Beginning with the line below that contains "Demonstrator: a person" and ending with the line that contains "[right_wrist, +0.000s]", retype every line exactly. Pictures are not copied.

** Information shown follows **

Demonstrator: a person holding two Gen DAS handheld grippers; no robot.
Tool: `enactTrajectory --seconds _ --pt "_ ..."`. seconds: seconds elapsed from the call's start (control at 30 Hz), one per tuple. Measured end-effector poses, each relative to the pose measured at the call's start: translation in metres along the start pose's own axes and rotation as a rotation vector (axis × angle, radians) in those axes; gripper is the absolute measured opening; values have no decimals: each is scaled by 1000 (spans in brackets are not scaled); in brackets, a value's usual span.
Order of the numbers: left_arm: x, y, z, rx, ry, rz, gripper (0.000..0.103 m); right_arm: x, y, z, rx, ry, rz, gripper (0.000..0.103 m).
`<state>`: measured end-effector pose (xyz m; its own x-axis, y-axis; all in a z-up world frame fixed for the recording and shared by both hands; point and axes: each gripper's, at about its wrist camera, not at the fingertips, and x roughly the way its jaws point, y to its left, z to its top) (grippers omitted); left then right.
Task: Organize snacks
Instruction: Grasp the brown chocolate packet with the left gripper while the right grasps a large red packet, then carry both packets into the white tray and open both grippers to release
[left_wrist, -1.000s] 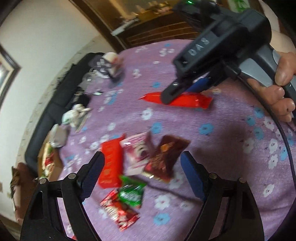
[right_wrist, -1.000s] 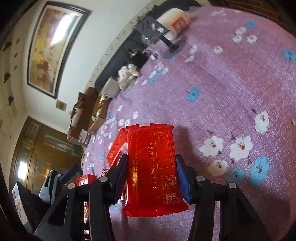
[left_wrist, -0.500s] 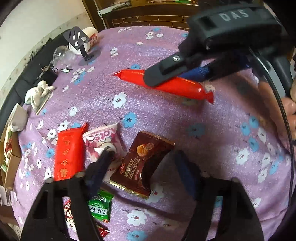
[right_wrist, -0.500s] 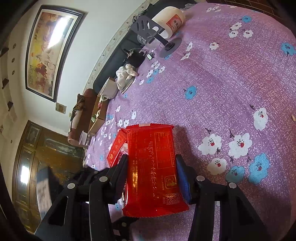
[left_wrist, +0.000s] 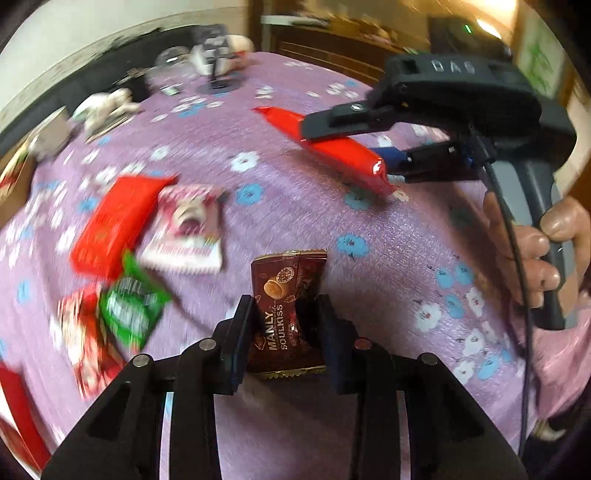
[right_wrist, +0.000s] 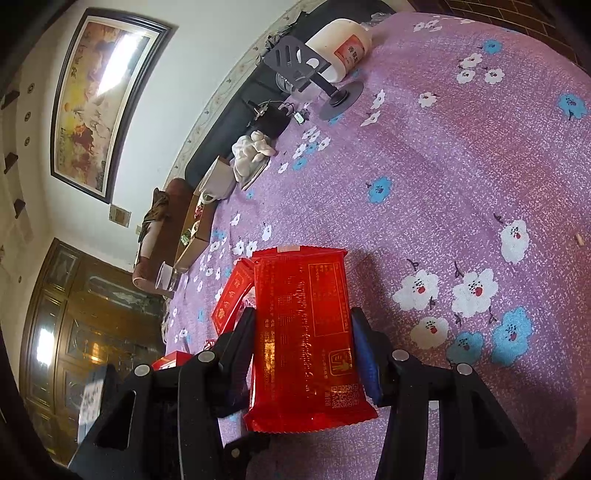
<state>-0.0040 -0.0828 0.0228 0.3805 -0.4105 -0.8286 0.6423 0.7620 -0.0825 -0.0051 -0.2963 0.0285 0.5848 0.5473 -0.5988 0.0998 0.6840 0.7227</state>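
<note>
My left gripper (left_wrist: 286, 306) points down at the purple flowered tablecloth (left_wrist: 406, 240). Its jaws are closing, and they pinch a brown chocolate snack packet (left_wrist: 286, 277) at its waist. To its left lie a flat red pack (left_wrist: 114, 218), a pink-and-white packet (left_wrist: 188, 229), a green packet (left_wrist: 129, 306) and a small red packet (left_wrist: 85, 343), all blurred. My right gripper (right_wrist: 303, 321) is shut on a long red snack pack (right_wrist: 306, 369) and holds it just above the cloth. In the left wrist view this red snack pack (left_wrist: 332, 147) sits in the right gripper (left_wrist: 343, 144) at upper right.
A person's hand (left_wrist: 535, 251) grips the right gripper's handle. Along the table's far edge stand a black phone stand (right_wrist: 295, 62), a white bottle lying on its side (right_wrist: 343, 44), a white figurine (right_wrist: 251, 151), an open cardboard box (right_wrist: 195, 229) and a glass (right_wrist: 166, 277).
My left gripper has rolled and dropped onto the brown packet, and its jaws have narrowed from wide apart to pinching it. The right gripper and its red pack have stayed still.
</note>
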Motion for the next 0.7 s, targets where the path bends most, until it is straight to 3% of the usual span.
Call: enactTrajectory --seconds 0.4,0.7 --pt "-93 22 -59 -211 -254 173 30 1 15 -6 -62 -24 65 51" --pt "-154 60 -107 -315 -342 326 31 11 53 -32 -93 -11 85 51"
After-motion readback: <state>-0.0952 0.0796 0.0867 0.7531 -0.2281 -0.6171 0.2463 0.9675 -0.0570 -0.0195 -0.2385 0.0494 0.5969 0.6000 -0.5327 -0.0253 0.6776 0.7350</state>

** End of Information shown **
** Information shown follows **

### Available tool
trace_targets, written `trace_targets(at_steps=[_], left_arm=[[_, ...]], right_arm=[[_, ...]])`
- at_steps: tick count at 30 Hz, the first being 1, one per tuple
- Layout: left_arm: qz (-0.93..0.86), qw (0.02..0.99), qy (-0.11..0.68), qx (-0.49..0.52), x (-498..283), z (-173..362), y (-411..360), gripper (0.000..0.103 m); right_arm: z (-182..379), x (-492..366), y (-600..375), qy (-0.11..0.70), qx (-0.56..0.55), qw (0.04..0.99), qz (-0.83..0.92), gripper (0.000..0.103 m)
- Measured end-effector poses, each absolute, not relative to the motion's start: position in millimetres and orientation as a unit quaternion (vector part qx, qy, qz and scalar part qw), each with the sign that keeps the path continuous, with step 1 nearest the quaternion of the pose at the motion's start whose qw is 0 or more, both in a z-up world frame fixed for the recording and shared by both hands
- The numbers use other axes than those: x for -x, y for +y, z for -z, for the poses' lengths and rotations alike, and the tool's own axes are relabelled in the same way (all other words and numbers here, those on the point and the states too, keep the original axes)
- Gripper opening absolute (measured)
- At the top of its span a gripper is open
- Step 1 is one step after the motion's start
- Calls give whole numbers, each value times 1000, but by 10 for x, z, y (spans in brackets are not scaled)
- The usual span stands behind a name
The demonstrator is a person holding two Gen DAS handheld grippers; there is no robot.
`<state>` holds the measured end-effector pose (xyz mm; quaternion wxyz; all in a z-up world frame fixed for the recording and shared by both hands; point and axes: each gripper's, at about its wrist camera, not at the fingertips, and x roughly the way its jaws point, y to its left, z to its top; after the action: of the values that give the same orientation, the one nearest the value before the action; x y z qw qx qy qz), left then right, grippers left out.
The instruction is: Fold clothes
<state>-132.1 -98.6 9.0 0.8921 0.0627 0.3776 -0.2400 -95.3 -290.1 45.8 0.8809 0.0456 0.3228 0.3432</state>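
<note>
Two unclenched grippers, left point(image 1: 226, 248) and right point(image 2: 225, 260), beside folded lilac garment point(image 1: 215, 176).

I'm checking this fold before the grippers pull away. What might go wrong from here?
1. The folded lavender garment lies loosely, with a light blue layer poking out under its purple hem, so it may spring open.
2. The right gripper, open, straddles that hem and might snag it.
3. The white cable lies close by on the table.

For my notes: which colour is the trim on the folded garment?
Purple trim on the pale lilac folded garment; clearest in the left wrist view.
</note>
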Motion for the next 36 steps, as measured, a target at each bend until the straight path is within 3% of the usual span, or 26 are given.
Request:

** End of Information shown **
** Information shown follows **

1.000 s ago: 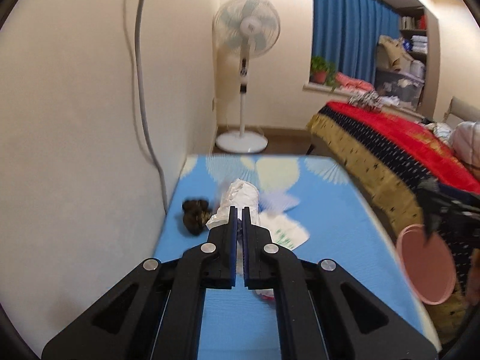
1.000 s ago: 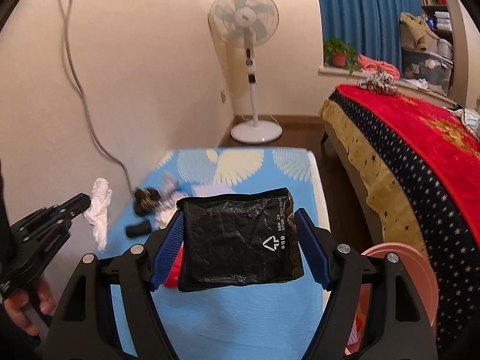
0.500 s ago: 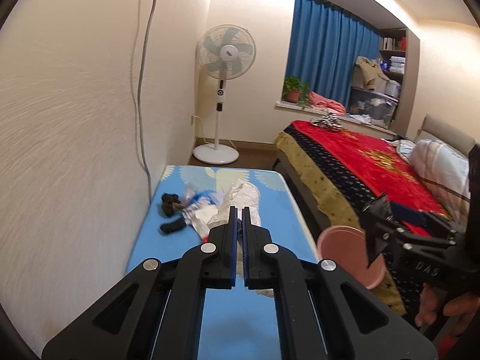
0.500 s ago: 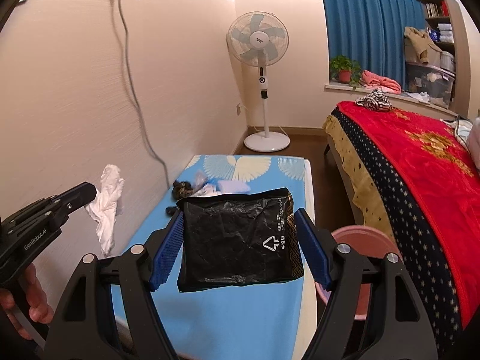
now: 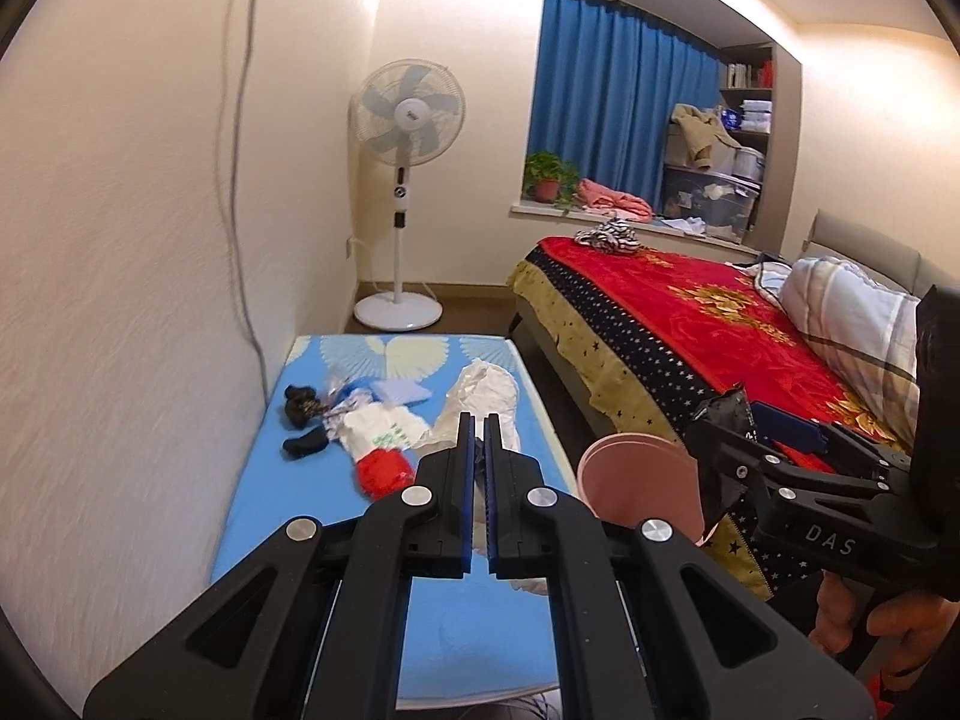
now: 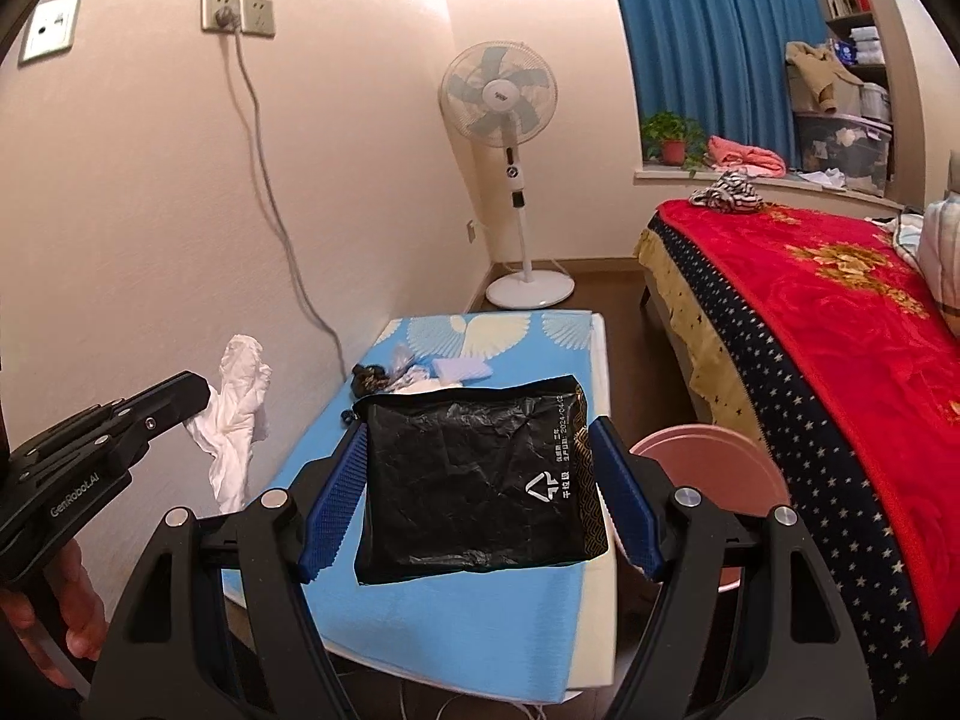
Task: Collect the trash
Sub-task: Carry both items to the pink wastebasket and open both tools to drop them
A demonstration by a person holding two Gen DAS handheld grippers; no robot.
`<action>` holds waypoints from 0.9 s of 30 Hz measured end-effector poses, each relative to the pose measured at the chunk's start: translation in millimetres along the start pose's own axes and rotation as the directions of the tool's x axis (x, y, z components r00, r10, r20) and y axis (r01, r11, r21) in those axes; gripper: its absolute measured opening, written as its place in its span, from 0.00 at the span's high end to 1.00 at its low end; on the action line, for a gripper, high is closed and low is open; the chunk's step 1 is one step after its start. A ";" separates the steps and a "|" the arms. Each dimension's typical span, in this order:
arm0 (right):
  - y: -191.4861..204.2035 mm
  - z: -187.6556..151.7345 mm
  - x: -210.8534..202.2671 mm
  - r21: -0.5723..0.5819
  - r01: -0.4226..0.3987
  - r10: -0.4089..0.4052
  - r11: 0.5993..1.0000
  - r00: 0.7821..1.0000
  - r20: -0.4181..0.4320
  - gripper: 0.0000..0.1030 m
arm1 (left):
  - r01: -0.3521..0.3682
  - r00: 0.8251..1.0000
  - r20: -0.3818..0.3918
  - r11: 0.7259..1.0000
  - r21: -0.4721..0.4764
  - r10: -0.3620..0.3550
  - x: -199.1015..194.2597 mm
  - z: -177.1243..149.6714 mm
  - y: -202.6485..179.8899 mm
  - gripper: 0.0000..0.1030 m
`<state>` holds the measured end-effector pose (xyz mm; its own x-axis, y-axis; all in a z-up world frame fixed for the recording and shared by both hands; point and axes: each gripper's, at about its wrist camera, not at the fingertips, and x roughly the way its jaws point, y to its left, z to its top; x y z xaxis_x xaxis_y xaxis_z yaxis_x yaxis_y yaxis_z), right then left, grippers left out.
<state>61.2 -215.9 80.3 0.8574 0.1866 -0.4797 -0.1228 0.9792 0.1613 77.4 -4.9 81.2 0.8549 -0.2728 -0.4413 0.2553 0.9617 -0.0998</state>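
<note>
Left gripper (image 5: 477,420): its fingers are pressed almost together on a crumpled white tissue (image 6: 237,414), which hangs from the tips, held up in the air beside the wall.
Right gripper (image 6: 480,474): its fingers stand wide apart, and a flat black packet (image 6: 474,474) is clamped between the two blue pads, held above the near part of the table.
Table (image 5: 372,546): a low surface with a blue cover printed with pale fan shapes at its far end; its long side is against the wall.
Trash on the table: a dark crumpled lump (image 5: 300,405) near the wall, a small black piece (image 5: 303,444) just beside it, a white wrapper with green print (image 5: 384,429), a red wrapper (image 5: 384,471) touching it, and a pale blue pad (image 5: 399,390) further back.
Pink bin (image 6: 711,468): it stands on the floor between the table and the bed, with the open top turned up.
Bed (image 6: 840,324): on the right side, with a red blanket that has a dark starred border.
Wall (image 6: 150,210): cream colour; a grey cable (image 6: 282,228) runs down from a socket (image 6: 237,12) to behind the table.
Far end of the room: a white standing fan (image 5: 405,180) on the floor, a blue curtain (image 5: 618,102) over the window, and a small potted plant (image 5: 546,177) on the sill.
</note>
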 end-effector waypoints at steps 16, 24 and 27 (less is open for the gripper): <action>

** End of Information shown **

- _Task result_
Demonstrator: a person holding two Gen DAS handheld grippers; no robot.
Tool: `enactTrajectory --seconds _ --pt "_ ..."`. seconds: seconds elapsed from the call's start (control at 30 Hz), one per tuple. Measured end-effector poses, each relative to the pose measured at the call's start: translation in metres along the start pose's own axes and rotation as a rotation vector (axis × angle, radians) in those axes; gripper is the absolute measured opening; values have no decimals: each is scaled by 1000 (spans in brackets are not scaled); in brackets, a value's usual span.
Order of the numbers: left_arm: x, y, z, rx, ry, rz, gripper (0.000..0.103 m); right_arm: x, y, z, rx, ry, rz, gripper (0.000..0.103 m).
`<state>`: measured end-effector pose (xyz m; its own x-axis, y-axis; all in a z-up world frame fixed for the recording and shared by both hands; point and axes: each gripper's, at about its wrist camera, not at the fingertips, and x roughly the way its jaws point, y to its left, z to its top) (grippers omitted); left then right.
Task: Organize snacks
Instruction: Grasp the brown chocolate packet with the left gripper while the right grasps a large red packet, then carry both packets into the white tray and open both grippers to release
[left_wrist, -1.000s] 
[right_wrist, -1.000s] 
[left_wrist, -0.500s] 
[right_wrist, -0.500s] 
[left_wrist, +0.000s] 
[right_wrist, +0.000s] 

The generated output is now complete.